What are the ingredients of permanent hair color?
How is hair color changed?
The hair shaft is like a tube. The outside is the cuticle and inside is the cortex with the pigment. Any applied coloring goes through the cuticle to the cortex, but it may or may not interact with your natural pigment.
If you have dark hair and want it lighter, there are 2 steps: (1) your color is bleached and (2) the new color is added
If you have light-colored hair and want it darker, only step (2) is needed.
Hair coloring is thought of in 3 levels, based on how long the coloring lasts.
· Level 1, semi-permanent hair color – The color molecules are very tiny. They go through the hair’s cuticle into the cortex where your natural color is, but they don’t interact with your natural pigment. Because they’re so tiny, they leave the hair more easily and so this coloring level isn’t permanent. It lasts through about 6 to 12 shampoos. It also doesn’t lighten your hair because there’s no peroxide or ammonia present. Nor does it cover gray more than about 50%.
· Level 2, demi-permanent hair color – The color molecules are again very small and they go through into the cortex. Here, they combine with each other to form bigger molecules. Therefore they don’t wash out as quickly, lasting through a couple dozen shampoos. This type of coloring includes some peroxide, which enables it to subtly lighten the natural shade and blend better with existing gray.
· Level 3, permanent hair color – Again, tiny molecules enter the cortex but this time they react to the natural molecules and expand to a size too large to be washed out. Ammonia and peroxide are both used, so the hair is first lightened, and then colored to the desired shade. Since the final shade is a combination of your natural color and the added color, it will be unique to you.
“Hair coloring has become so popular because it’s so easy to customize,” said Jacquelyn, the office manager at Salon Cabochon in Sacramento, CA. “And so many more men have discovered the fun of changing your hair color once in a while. I mean, why just pay attention to the cut and style? Why not be creative with the color too?”
Hair Coloring Techniques
Selecting the best shade or highlights depends on various factors. It completely depends on facial shape, complexion, haircut, facial expression, eye color, hair length, as well as personal taste.

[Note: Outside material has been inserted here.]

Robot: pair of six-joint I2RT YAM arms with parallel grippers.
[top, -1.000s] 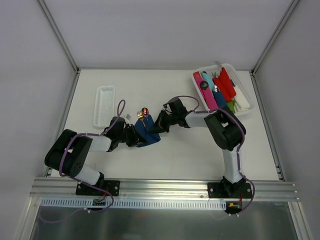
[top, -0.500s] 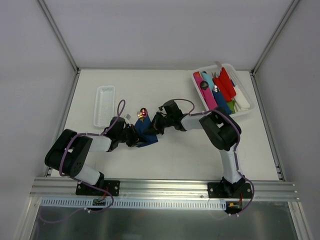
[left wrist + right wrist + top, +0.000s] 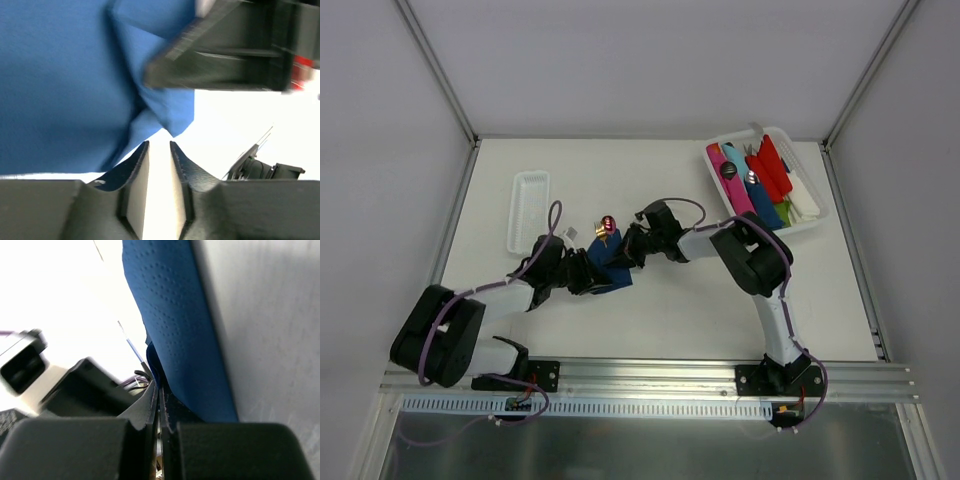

These colors can be various shades and intensity. Depending on intensity or tone colors can be warm or cool. Warm tones are shades of oranges, reds and yellows and cool tones are shades of blues, violets and greens. People who are cool should not use warm tones because that might lower down their features. The best shades for cool people are purple orchid hues, burgundy and lipstick red. People who are warm by nature should preferably use simple gold highlights and golden blondes. Cool tones suit the people with olive complexion and a medium complexion with no pink to a faint pink at the cheeks. Warm skin types include individuals with medium brown skin with pink or gold undertones. Selecting a warm or cool tone also depends on the eye color. Cool eye colors are deep brown, gray blur and dark blue and warm eye colors are golden brown, green and hazel. These days even chart of hair colors are available in the market. These hair color charts can be used as guide to assist in color selection.
Different skin color also demands different colors to give a perfect look. Some hair coloring tips for different types of skins are as follows:
o Chocolate brown, dark blonde and bronze shades look good on natural toned complexions.
o Virgin dark brown color suits best to blonde skin.
o Brunette or rich red looks great on very fair complexion.
o For dark skin types black color is most preferred one.